### Work required:
Nothing in the records should be left out; transcribe them exactly.

### Material for this task:
====================

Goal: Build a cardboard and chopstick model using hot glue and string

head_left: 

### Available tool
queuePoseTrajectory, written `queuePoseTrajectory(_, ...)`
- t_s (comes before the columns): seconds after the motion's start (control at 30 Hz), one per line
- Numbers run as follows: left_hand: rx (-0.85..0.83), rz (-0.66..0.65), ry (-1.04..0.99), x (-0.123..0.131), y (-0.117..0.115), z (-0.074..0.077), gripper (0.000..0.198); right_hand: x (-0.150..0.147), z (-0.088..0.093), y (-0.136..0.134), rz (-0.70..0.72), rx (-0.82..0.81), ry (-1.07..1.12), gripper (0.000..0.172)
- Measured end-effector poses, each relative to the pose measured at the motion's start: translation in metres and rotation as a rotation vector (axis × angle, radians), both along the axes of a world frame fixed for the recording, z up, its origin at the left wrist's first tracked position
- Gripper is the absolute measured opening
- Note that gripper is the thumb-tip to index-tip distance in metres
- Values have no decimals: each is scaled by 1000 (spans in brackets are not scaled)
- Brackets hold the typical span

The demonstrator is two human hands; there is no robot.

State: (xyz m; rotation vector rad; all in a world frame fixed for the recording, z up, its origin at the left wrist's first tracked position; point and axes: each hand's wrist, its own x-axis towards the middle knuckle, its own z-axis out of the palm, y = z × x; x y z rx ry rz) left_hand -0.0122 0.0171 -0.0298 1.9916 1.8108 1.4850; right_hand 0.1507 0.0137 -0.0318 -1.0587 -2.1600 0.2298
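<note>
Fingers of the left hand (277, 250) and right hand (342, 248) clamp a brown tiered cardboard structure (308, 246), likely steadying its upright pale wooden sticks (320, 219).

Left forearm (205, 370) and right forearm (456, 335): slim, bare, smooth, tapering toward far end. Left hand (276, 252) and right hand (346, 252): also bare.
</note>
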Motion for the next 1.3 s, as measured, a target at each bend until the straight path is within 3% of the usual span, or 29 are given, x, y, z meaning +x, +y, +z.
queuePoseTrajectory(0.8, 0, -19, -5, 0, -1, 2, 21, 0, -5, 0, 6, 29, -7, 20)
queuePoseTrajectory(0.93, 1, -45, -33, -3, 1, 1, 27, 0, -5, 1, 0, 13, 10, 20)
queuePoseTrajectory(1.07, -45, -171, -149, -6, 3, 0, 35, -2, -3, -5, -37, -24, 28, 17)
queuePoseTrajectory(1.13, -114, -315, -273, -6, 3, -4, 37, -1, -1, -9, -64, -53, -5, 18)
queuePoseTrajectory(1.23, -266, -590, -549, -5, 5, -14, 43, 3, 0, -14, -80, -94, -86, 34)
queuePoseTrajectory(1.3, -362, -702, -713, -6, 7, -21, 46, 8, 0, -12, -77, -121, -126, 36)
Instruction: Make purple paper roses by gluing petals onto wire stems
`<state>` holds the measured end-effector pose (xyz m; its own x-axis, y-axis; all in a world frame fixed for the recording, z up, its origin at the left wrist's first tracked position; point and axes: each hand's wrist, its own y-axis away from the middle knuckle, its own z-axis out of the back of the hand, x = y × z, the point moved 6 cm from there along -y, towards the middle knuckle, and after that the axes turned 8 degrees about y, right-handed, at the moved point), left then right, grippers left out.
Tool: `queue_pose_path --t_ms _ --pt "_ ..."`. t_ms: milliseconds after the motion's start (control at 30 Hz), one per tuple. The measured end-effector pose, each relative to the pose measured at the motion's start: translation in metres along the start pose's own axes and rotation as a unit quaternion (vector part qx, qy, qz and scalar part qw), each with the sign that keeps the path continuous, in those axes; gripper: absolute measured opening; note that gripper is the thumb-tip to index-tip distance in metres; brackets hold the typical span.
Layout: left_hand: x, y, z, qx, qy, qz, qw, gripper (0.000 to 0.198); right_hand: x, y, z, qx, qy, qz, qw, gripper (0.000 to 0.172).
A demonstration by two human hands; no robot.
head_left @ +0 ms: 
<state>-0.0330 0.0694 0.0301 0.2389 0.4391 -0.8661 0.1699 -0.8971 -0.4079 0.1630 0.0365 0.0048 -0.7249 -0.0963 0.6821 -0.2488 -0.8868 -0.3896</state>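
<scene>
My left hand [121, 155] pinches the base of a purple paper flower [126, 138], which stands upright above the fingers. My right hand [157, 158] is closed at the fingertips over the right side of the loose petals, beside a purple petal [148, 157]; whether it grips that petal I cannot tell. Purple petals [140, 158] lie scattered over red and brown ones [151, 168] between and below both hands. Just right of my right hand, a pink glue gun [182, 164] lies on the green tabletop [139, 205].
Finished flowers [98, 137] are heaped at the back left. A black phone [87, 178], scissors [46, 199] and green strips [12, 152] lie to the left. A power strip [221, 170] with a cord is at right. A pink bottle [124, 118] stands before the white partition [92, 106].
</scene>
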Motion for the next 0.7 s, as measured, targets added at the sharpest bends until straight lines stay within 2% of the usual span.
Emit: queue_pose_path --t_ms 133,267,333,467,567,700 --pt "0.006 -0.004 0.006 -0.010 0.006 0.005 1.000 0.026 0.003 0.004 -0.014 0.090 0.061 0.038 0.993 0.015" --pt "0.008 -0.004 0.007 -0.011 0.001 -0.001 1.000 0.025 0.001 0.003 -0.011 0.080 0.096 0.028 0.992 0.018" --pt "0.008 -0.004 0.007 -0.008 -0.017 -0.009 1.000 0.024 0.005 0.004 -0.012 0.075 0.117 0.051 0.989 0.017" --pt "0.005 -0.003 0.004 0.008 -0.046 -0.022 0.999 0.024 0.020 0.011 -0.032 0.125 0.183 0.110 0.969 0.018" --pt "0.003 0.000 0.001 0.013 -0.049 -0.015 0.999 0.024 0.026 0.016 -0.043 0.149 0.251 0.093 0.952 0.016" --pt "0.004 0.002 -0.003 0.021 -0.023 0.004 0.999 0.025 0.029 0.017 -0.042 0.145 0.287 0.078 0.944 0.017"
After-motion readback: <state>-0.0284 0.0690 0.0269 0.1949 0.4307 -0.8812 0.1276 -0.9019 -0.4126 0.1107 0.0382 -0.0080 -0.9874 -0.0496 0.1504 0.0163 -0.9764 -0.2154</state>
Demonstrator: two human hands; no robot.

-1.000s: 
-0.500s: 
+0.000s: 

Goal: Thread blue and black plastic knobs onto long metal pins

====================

### Completed task:
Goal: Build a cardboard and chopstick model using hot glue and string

head_left: 

### Available tool
queuePoseTrajectory, written `queuePoseTrajectory(_, ...)`
- t_s (comes before the columns): seconds after the motion's start (control at 30 Hz), one per line
- Numbers run as follows: left_hand: rx (-0.85..0.83), rz (-0.66..0.65), ry (-1.04..0.99), x (-0.123..0.131), y (-0.117..0.115), z (-0.074..0.077), gripper (0.000..0.198); right_hand: x (-0.150..0.147), z (-0.088..0.093), y (-0.136..0.134), rz (-0.70..0.72), rx (-0.82..0.81), ry (-1.07..1.12), gripper (0.000..0.172)
- Measured end-effector poses, each relative to the pose measured at the motion's start: translation in metres and rotation as a rotation vector (axis × angle, radians), both along the axes of a world frame fixed for the recording, z up, its origin at the left wrist's first tracked position
- Gripper is the absolute measured opening
- Note that gripper is the thumb-tip to index-tip distance in metres
- Values have no decimals: each is scaled by 1000 (spans in brackets are not scaled)
- Brackets hold the typical span

The demonstrator is two human hands; there is no robot.

State: (xyz m; rotation vector rad; all in a world frame fixed for the recording, z up, its origin at the left wrist's first tracked position; point and axes: each hand's wrist, its own x-axis towards the middle knuckle, its own z-axis out of the palm, y = z × x; x y z rx ry rz) left_hand -0.0122 0.0171 -0.0298 1.9916 1.8108 1.4850; right_hand 0.1507 0.0137 -0.0318 -1.0587 -2.1600 0.2298
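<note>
Fingers of the left hand (277, 250) and right hand (342, 248) clamp a brown tiered cardboard structure (308, 246), likely steadying its upright pale wooden sticks (320, 219).

Left forearm (205, 370) and right forearm (456, 335): slim, bare, smooth, tapering toward far end. Left hand (276, 252) and right hand (346, 252): also bare.
</note>
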Motion for the next 1.3 s, as measured, a target at each bend until the straight path is within 3% of the usual span, or 29 are given, x, y, z meaning +x, +y, +z.
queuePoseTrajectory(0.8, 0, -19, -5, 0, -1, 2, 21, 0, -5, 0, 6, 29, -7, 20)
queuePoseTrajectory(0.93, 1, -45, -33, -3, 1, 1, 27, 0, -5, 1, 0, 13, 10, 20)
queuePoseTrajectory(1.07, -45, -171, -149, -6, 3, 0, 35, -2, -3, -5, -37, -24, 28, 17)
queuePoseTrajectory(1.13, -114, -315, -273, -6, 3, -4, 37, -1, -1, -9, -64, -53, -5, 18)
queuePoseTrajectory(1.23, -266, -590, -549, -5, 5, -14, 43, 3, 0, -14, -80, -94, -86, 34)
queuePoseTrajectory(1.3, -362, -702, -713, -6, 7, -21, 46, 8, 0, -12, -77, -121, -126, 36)
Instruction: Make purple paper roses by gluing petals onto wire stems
`<state>` holds the measured end-effector pose (xyz m; its own x-axis, y-axis; all in a world frame fixed for the recording, z up, its origin at the left wrist's first tracked position; point and axes: each hand's wrist, its own y-axis away from the middle knuckle, its own z-axis out of the back of the hand, x = y × z, the point moved 6 cm from there along -y, towards the middle knuckle, and after that the axes turned 8 degrees about y, right-handed, at the moved point), left then right, grippers left out.
Tool: `queue_pose_path --t_ms _ --pt "_ ..."`. t_ms: milliseconds after the motion's start (control at 30 Hz), one per tuple. The measured end-effector pose, each relative to the pose measured at the motion's start: translation in metres along the start pose's own axes and rotation as a unit quaternion (vector part qx, qy, qz and scalar part qw), each with the sign that keeps the path continuous, in those axes; gripper: absolute measured opening; note that gripper is the thumb-tip to index-tip distance in metres; brackets hold the typical span.
Layout: left_hand: x, y, z, qx, qy, qz, qw, gripper (0.000 to 0.198); right_hand: x, y, z, qx, qy, qz, qw, gripper (0.000 to 0.172).
A demonstration by two human hands; no robot.
head_left @ +0 ms: 
<state>-0.0330 0.0694 0.0301 0.2389 0.4391 -0.8661 0.1699 -0.8971 -0.4079 0.1630 0.0365 0.0048 -0.7249 -0.0963 0.6821 -0.2488 -0.8868 -0.3896</state>
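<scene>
My left hand [121, 155] pinches the base of a purple paper flower [126, 138], which stands upright above the fingers. My right hand [157, 158] is closed at the fingertips over the right side of the loose petals, beside a purple petal [148, 157]; whether it grips that petal I cannot tell. Purple petals [140, 158] lie scattered over red and brown ones [151, 168] between and below both hands. Just right of my right hand, a pink glue gun [182, 164] lies on the green tabletop [139, 205].
Finished flowers [98, 137] are heaped at the back left. A black phone [87, 178], scissors [46, 199] and green strips [12, 152] lie to the left. A power strip [221, 170] with a cord is at right. A pink bottle [124, 118] stands before the white partition [92, 106].
</scene>
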Motion for the next 0.7 s, as measured, targets added at the sharpest bends until straight lines stay within 2% of the usual span.
Emit: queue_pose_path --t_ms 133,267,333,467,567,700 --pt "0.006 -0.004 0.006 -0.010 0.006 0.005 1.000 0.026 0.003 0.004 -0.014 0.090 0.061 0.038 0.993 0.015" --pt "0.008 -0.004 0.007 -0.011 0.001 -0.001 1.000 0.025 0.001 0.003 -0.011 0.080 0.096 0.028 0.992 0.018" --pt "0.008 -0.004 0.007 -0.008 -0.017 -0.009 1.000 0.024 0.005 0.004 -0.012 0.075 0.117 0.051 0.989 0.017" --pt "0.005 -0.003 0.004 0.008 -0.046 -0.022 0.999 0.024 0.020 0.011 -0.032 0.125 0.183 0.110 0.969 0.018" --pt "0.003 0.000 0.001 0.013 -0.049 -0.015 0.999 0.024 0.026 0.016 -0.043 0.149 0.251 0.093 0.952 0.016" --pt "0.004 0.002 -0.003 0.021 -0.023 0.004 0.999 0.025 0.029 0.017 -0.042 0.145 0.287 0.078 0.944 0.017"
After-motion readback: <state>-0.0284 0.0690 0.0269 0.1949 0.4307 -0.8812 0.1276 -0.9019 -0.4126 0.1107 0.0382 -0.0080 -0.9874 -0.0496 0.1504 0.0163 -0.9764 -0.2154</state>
Demonstrator: two human hands; no robot.

-1.000s: 
-0.500s: 
+0.000s: 

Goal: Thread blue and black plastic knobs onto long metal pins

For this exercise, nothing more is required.